EXERCISE OBJECTIVE:
Up to and including the line containing "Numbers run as", retype each line of the listing below exactly, beginning with the first.

STORED DATA:

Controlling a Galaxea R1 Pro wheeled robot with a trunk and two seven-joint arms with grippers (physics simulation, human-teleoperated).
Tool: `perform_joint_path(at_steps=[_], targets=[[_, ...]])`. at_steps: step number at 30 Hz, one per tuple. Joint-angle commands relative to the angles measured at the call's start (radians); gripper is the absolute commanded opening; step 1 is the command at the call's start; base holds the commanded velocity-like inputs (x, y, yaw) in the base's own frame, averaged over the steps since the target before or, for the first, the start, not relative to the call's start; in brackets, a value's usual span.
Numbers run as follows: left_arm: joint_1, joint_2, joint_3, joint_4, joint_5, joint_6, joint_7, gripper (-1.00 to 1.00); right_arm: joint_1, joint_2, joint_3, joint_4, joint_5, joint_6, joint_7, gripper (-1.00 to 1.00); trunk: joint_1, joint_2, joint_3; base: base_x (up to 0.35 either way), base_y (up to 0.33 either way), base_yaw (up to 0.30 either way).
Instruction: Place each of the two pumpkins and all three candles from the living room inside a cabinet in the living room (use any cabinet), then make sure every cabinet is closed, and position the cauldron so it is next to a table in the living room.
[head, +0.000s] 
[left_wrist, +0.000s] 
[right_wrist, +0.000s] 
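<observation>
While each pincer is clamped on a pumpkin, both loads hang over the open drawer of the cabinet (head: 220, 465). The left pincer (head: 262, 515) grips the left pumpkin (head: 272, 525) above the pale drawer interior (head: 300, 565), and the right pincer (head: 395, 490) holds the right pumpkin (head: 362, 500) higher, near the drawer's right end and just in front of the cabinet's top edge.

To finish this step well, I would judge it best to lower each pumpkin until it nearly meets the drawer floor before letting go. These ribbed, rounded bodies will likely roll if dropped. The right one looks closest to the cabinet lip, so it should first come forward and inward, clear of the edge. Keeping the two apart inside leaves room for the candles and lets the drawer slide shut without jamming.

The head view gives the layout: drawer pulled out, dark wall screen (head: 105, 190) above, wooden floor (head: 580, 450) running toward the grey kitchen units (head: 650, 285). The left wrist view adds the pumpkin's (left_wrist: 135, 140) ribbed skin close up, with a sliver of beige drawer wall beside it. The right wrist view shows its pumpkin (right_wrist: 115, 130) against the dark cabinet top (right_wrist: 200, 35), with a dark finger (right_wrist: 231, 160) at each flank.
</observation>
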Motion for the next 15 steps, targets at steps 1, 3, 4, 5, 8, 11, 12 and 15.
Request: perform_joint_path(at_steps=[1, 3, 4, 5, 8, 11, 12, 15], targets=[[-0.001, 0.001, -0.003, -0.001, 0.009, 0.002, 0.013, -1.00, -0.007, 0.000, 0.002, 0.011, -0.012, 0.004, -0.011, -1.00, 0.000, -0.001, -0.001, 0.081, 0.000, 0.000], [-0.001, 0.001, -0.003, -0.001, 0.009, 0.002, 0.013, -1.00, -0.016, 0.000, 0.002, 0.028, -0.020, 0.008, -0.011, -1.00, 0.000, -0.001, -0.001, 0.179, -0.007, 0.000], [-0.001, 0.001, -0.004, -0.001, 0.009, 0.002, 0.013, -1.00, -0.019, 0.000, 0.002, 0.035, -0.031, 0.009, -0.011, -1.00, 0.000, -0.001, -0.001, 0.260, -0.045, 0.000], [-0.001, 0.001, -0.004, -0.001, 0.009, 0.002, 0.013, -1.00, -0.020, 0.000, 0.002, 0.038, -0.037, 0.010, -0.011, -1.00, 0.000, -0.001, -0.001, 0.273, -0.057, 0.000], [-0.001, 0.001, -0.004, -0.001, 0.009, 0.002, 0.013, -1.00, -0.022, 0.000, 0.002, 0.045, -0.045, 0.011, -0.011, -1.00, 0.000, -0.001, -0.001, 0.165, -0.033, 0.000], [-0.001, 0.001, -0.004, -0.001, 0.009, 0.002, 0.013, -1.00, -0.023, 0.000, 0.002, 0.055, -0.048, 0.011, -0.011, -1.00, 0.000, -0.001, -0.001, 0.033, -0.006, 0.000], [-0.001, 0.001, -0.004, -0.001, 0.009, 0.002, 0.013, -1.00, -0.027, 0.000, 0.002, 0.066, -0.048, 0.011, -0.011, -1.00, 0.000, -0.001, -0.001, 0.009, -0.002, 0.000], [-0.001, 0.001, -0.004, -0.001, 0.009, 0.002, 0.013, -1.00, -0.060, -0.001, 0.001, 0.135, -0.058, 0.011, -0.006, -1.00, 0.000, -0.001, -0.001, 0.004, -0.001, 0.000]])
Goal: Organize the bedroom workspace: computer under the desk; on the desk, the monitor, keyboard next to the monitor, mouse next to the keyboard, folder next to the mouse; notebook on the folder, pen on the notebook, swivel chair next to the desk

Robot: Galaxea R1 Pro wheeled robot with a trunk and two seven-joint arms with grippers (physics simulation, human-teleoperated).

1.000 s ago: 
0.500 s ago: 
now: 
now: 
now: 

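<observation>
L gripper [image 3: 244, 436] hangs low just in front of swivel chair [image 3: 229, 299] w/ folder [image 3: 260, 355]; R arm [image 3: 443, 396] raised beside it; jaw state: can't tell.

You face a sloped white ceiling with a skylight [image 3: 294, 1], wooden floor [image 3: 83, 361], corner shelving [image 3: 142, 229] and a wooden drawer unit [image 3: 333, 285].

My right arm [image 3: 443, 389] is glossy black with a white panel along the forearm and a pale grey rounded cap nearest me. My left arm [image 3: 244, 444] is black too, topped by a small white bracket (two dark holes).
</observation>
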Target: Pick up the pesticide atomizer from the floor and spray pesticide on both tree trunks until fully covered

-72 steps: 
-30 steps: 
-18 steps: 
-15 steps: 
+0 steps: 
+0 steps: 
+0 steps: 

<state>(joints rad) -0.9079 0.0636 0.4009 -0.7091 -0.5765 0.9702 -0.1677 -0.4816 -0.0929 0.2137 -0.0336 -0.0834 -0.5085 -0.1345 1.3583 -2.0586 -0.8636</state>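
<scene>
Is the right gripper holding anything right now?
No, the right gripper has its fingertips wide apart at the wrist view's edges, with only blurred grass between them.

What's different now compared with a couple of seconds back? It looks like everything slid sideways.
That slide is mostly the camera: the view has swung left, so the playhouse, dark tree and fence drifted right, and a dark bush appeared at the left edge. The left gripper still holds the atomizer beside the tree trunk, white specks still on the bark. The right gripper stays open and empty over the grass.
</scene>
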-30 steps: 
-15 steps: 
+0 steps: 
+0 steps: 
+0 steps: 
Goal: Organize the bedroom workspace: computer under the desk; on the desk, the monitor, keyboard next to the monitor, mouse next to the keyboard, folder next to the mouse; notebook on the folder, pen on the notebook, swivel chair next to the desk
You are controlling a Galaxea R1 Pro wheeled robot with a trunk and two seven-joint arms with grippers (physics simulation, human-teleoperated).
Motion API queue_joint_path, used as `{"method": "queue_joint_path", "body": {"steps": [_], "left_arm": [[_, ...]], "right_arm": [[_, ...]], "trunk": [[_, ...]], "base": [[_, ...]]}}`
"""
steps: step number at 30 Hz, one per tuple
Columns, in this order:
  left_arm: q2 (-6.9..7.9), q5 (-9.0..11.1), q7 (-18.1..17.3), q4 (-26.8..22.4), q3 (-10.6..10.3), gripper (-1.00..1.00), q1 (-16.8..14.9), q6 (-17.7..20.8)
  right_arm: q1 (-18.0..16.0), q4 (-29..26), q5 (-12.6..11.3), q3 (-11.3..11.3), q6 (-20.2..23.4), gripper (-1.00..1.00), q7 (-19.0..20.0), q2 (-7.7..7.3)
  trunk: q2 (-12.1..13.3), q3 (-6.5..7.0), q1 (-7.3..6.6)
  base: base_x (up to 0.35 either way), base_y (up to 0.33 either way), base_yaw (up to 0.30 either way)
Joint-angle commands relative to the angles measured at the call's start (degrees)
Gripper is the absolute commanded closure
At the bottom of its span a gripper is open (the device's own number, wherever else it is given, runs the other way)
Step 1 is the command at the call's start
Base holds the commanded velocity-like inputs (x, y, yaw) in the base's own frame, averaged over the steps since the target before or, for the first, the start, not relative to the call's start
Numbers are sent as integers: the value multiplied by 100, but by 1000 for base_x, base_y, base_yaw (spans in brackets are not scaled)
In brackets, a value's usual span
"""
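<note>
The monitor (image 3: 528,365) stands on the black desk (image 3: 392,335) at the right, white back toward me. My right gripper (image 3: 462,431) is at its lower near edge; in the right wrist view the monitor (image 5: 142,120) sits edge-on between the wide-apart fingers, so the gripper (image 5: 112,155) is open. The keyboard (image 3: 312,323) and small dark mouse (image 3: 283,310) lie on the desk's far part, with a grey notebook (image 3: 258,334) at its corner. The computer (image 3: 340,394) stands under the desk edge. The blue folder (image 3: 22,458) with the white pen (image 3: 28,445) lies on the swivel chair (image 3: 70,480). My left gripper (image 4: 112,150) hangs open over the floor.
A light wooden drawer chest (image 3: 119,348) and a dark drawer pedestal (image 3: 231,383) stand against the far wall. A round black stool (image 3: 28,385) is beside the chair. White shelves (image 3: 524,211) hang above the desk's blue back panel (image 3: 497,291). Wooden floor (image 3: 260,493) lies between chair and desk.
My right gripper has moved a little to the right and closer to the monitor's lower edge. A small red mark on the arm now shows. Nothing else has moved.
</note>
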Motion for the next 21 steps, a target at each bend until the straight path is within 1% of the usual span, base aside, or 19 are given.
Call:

TASK RESPONSE:
Controlling a Galaxea R1 Pro wheeled robot with a trunk and two seven-joint arms with grippers (physics simulation, human-teleoperated).
Tool: `perform_joint_path(at_steps=[_], targets=[[_, ...]])`. at_steps: step number at 30 Hz, one per tuple. Joint-angle commands relative to the angles measured at the call's start (radians); gripper is the absolute commanded opening; step 1 is the command at the call's start; base holds the commanded velocity-like inputs (x, y, yaw) in the base's own frame, averaged over the steps since the target before or, for the first, the start, not relative to the call's start; in brackets, a value's usual span.
Numbers run as follows: left_arm: joint_1, joint_2, joint_3, joint_4, joint_5, joint_6, joint_7, gripper (-1.00 to 1.00); right_arm: joint_1, joint_2, joint_3, joint_4, joint_5, joint_6, joint_7, gripper (-1.00 to 1.00); trunk: joint_1, joint_2, joint_3; base: base_x (up to 0.35 either way), base_y (up to 0.33 either way), base_yaw (up to 0.30 either way).

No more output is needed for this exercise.